Developing Habits

Pronunciation: /ˈhabɪt/
Definition of habit in English:
1A settled or regular tendency or practice, especially one that is hard to give up
1.2Psychology An automatic reaction to a specific situation.

(Source: Oxford Dictionary)

My life is full of habits - things that simply do not change, work the same all the time, same order, same place, same whatever. As I am going through a "difficult" personal phase right now (more on this in one of the next posts), these habits are more important than ever to keep me going. What's more, it is time to develop new habits in my life.

Habits do safe a lot of time and make sure that you do not have to think about what you are doing -I think I even grew up with developing lots of habits: how to clean my apartment, how to have my breakfast ready, how I work with horses.
As I think of it now, I guess I have a habit for everything (almost): how to groom Hafl, how to tack him up, how to pack the trailer, kind of warm up routine, even the days that are horsey free are always the same (not right now, but normally). This is why it drives me crazy when our Equipment Manager or whoever else does things differently. Sometimes it even feels like that I seem to have found the only way how to solve problems - at least, by making it a habit, I made it a bit more efficient.

It does not seem to me to be very difficult to stick to my habits, and most of the time, I did not even realize that I developed a habit. But what if you want to develop a habit on purpose? A grooming routine should be easy to realize but what if we are talking about daily workout routines?

I am in the same boat! I should have plenty of time now and hell yeah, I am motivated. I can see the bigger picture of me getting fitter and thus find it easier to ride. With a more stable core, I could absorb Hafl's movements better, with more flexible hip (flexors) I could be more precise in my leg aids. All that, I am aware of. That I sometimes look like a Gummibear, I am aware of. So the knowledge about the advantages is there, the motivation is there, but still, I am not able to get up every morning and do some quick workout (honestly, there are tons of apps offering workouts that only last minutes, and I cannot count the number of times I died in "7 minutes" just because I could not stick to the daily plan.

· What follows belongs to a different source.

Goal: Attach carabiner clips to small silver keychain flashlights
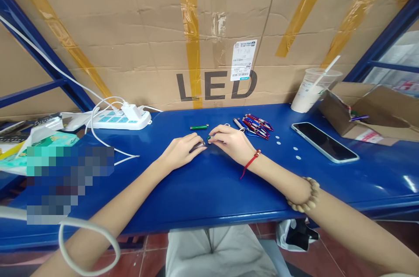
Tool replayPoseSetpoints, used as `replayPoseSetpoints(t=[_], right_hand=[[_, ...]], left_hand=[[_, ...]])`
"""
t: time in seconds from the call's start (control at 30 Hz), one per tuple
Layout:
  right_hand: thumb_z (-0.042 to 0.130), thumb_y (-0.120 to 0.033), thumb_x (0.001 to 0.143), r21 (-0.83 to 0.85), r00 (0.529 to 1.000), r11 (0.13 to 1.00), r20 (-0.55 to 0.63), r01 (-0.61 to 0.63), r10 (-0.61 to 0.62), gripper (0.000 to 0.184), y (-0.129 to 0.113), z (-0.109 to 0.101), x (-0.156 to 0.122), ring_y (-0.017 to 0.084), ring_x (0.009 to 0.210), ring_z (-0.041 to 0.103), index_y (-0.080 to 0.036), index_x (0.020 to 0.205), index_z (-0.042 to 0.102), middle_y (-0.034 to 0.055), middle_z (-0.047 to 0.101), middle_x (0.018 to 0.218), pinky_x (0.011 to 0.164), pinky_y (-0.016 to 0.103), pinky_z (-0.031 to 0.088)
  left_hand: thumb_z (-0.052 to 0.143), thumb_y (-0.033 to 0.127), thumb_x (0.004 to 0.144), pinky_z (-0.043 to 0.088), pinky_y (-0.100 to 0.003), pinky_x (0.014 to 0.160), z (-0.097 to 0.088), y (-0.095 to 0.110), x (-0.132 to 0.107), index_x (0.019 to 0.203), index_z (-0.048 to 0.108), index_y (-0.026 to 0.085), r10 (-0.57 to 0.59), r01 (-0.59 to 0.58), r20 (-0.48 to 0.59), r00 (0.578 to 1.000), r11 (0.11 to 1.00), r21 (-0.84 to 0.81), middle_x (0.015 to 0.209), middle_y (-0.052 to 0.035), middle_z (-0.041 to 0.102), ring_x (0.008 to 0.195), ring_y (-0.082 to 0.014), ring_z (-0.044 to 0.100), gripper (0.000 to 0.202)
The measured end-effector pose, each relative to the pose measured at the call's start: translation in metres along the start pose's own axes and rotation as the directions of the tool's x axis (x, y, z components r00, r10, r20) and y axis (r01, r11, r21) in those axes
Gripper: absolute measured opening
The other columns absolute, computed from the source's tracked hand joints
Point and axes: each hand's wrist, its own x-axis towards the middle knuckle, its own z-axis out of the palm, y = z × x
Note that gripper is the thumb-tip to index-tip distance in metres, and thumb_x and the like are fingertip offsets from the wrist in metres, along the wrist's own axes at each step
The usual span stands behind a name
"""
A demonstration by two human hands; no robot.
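Note:
Both my hands rest on the blue table (203, 189), meeting in the middle. My left hand (181, 150) is curled, its fingertips pinched on a small dark metal part (198, 146). My right hand (229, 139) is curled too, its fingers closed on a small green-tipped piece (208, 138) that touches the part in the left hand. A green tube (199, 127) lies just behind my hands. A pile of several red, silver and blue mini flashlights (253, 124) with clips lies behind my right hand. A red string bracelet and a bead bracelet are on my right arm.
A white power strip (121, 120) with a charger and cables sits at the back left. A phone (323, 141) lies face up on the right, with several small white discs (295, 149) beside it. A plastic cup (312, 89) and an open cardboard box (360, 115) stand at the back right.

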Motion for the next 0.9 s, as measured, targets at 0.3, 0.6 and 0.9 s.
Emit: replayPoseSetpoints(t=[0.3, 0.6, 0.9], right_hand=[[0.047, -0.005, 0.086, -0.397, 0.957, 0.918, 0.266, -0.002, 0.117, 0.021, -0.030, -0.003, 0.004, 0.017, 0.083, 0.054, -0.014, 0.084, 0.067, 0.0084, 0.063, 0.098, 0.059, 0.025, 0.040], [0.043, -0.008, 0.088, -0.446, 0.891, 0.883, 0.330, -0.145, 0.313, 0.026, -0.030, -0.001, 0.009, 0.023, 0.094, 0.054, -0.014, 0.090, 0.068, 0.0121, 0.063, 0.102, 0.057, 0.028, 0.040], [0.040, -0.010, 0.088, -0.458, 0.875, 0.857, 0.284, -0.236, 0.393, 0.030, -0.020, -0.005, 0.009, 0.023, 0.091, 0.054, -0.016, 0.086, 0.069, 0.0127, 0.064, 0.096, 0.054, 0.027, 0.035]], left_hand=[[0.031, 0.033, 0.093, 0.042, -0.024, 0.061, -0.006, 0.009, 0.002, 0.083, 0.048, 0.019, -0.255, 0.258, -0.178, 0.951, 0.966, -0.006, 0.075, -0.0005, 0.060, 0.069, -0.0145, 0.059, 0.023], [0.023, 0.028, 0.093, 0.043, -0.022, 0.059, -0.004, 0.020, 0.000, 0.088, 0.038, 0.021, -0.185, 0.166, -0.078, 0.980, 0.964, -0.206, 0.088, -0.0014, 0.056, 0.061, -0.0103, 0.054, 0.016], [0.034, 0.034, 0.091, 0.041, -0.022, 0.055, 0.001, 0.020, 0.001, 0.084, 0.032, 0.022, -0.155, 0.137, -0.092, 0.984, 0.974, -0.182, 0.085, -0.0006, 0.055, 0.058, -0.0098, 0.054, 0.014]])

So what do you have to do to develop a habit? To me, you need a bigger goal. When I developed my grooming routine, it was just because I wanted to save time in order to have more time to do more important things in the barn - sure, there is days when I groom him more thoroughly and for sure, grooming is important but normally, afterworks, we have to decide grooming or riding time and most of us would opt for the riding time. So the grooming routine is just there to have more riding time.

The habit of packing my trailer is there such that I can tell WHOEVER on the showgrounds to get me WHATEVER from the trailer or tack locker when I am in the warm up ring already and realize that I forgot something - it is not only that I do want them to find things easily as I can exactly tell them which door or drawer to open, no, it saves me a lot of stress not having to worry whether XY would find whatever I urgently need. The bigger goal behind this habit is, thus, stress reduction and better focus on a show day.

Horses are creatures of habits - there you go! So, they will stay more relaxed and more engaged as long as you stick to THEIR routines! Hafl knows exactly how a show day routine looks like and as I am sticking to it ALL the time, I have a super relaxed horse at the shows.
Finding the bigger goal behind the "oh my god I need to do more workout" habit is to improve our performance - that was easy. Next, let's talk about how much is needed to do more workout. As I am doing nearly none, more than once is already an improvement. For me, there should be a mixture of strengthening and stretching. So we know why I have to do it and what I have to do. The details do not matter, as long as you start the routine.

And then there comes the tricky part: you need endless repetitions in order to make it a habit - but, we are dressage riders, doing things over and over again is kind of part of our daily business! I realized when I started regular training at home last year, that I had a bad conscience when I went to bed without it! That is when you are SOOO close to making it a habit. Honestly, I could have developed it already, but then there was the mistake of allowing exceptions: I would never allow a grooming routine exception but skipping stretching after a long work day seemed legit. With that, I lost because it is super easy to find an excuse. I had no time seemed to be the cheapest one but the others were no better.

What I will do differently this time with my new attempt to start a workout routine, I will not force myself to do it daily or from Monday to Friday, but to do it at least three days a week - and more often, when I feel like. And of course, I will (again) feel the impact, feel the difference. And for sure, it will improve my posture.

One mean of keeping to your newly developed habit is to treat yourself for every achieved repetition - you could save a bit of money that you can spend on horsey stuff at the end of the month. Or a piece of chocolate. Unless you want to develop the habit of not eating too much chocolate anymore.

Let's rock it, training mat! We can do it!

It would be for sure easier to say that it did not work out last time and it will not either this time, but I am willing to start over again - because I can see the bigger goal now better than before.